BERTology: From XLNet to ELECTRA

BERT demonstrated that bidirectional pre-training yields powerful representations, but it also introduced fundamental limitations: the independence assumption between masked positions, the pre-train/fine-tune discrepancy from [MASK] tokens, and the inefficiency of learning from only 15% of tokens per sample. The subsequent “BERTology” wave addressed each of these issues systematically. XLNet combined autoregressive factorization with permutation-based bidirectionality; RoBERTa showed that BERT was simply undertrained; SpanBERT proved that span-level objectives outperform token-level ones for extraction tasks; ALBERT tackled parameter efficiency; and ELECTRA achieved sample efficiency by learning from all input tokens.

This post covers these key innovations with their formulations, architectural insights, and training strategies.

Background: AR vs. AE Pre-training

Autoregressive (AR) Language Modeling

Given a sequence $\mathbf{x} = (x_1, \ldots, x_T)$, AR models factorize the likelihood unidirectionally:

\[p(\mathbf{x}) = \prod_{t=1}^T p(x_t \vert x_{<t})\]

The pre-training objective maximizes:

\[\max_\theta \sum_{t=1}^T \log \frac{\exp\!\big(h_\theta(\mathbf{x}_{1:t-1})^\top e(x_t)\big)}{\sum_{x'} \exp\!\big(h_\theta(\mathbf{x}_{1:t-1})^\top e(x')\big)}\]

where $h_\theta(\mathbf{x}_{1:t-1})$ is the context representation and $e(x_t)$ is the token embedding. AR models cannot efficiently capture deep bidirectional context.

Autoencoding (AE) Pre-training

BERT recovers original tokens from corrupted input. Given masked positions $\bar{\mathbf{x}}$ in $\hat{\mathbf{x}}$:

\[\max_\theta \sum_{t=1}^T m_t \log \frac{\exp\!\big(H_\theta(\hat{\mathbf{x}})_t^\top e(x_t)\big)}{\sum_{x'} \exp\!\big(H_\theta(\hat{\mathbf{x}})_t^\top e(x')\big)}\]

where $m_t = 1$ indicates a masked position. Drawbacks: (1) independence assumption—masked tokens are predicted independently, ignoring inter-mask dependencies; (2) pre-train/fine-tune discrepancy from [MASK] tokens absent during fine-tuning.

XLNet: Permutation Language Modeling

XLNet¹ combines AR and AE advantages through permutation language modeling (PLM): it maximizes the expected log-likelihood over all $T!$ factorization orders:

\[\max_\theta \; \mathbb{E}_{\mathbf{z} \sim \mathcal{Z}_T} \left[\sum_{t=1}^T \log p_\theta(x_{z_t} \vert \mathbf{x}_{\mathbf{z}_{<t}})\right]\]
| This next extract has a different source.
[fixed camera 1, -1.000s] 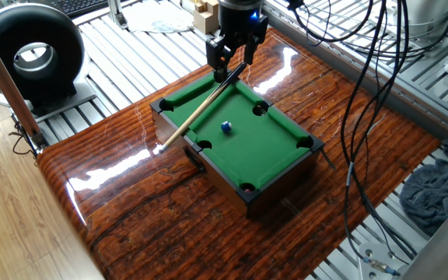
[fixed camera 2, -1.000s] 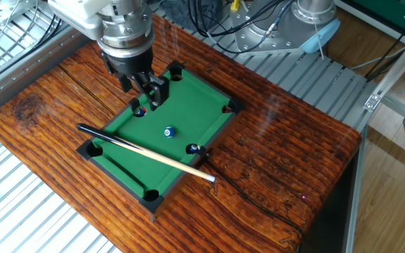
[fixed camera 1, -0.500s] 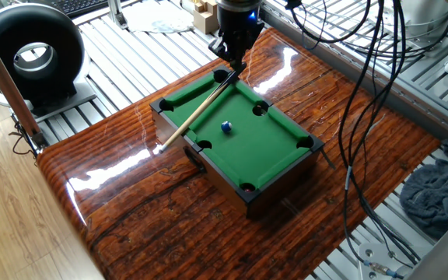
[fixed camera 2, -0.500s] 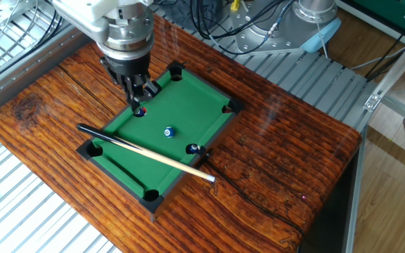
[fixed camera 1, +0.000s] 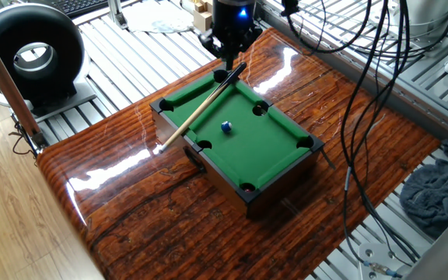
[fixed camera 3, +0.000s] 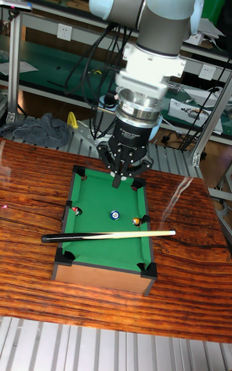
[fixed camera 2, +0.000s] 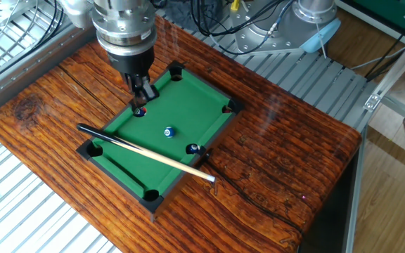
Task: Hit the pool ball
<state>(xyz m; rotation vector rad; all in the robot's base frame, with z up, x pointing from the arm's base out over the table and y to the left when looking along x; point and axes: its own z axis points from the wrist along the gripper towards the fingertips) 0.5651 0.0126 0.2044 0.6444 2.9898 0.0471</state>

This retains the AR objective (no independence assumption, no [MASK] tokens) while capturing bidirectional context through permutation.

Permutation Language Model

Two-Stream Self-Attention

Standard Transformer representations encode both context and the token itself, creating ambiguity for different permutation targets sharing the same prefix. XLNet resolves this with two streams:

Content stream $h_{z_t}$ (standard self-attention—sees both position and content):

\[h_{z_t}^{(m)} \leftarrow \text{Attention}\!\big(\mathbf{Q} = h_{z_t}^{(m-1)},\; \mathbf{KV} = \mathbf{h}_{\mathbf{z}_{\leq t}}^{(m-1)}\big)\]

Query stream $g_{z_t}$ (sees position $z_t$ but not content $x_{z_t}$):

\[g_{z_t}^{(m)} \leftarrow \text{Attention}\!\big(\mathbf{Q} = g_{z_t}^{(m-1)},\; \mathbf{KV} = \mathbf{h}_{\mathbf{z}_{<t}}^{(m-1)}\big)\]

The prediction distribution uses the query stream:

\[p_\theta(X_{z_t} = x \vert \mathbf{x}_{\mathbf{z}_{<t}}) = \frac{\exp\!\big(e(x)^\top g_\theta(\mathbf{x}_{\mathbf{z}_{<t}}, z_t)\big)}{\sum_{x'} \exp\!\big(e(x')^\top g_\theta(\mathbf{x}_{\mathbf{z}_{<t}}, z_t)\big)}\]

Two-stream self-attention

During fine-tuning, the query stream is dropped and the content stream functions as a standard Transformer(-XL). Permutation is implemented via attention masks, leaving the original sequence order unchanged.

XLNet also inherits relative positional encoding and segment recurrence from Transformer-XL², enabling modeling of cross-segment dependencies.

RoBERTa: “BERT Is Undertrained”

RoBERTa³ showed that carefully optimizing BERT’s training recipe yields substantial gains:

Dynamic masking (new mask each epoch) instead of static masking.
Larger batches (8k sequences) and more data (160GB).
Removing NSP (Next Sentence Prediction)—it provides negligible or negative benefit.
Longer training (500k steps).

The conclusion: BERT’s architecture is sound; it was simply trained with suboptimal hyperparameters and insufficient data.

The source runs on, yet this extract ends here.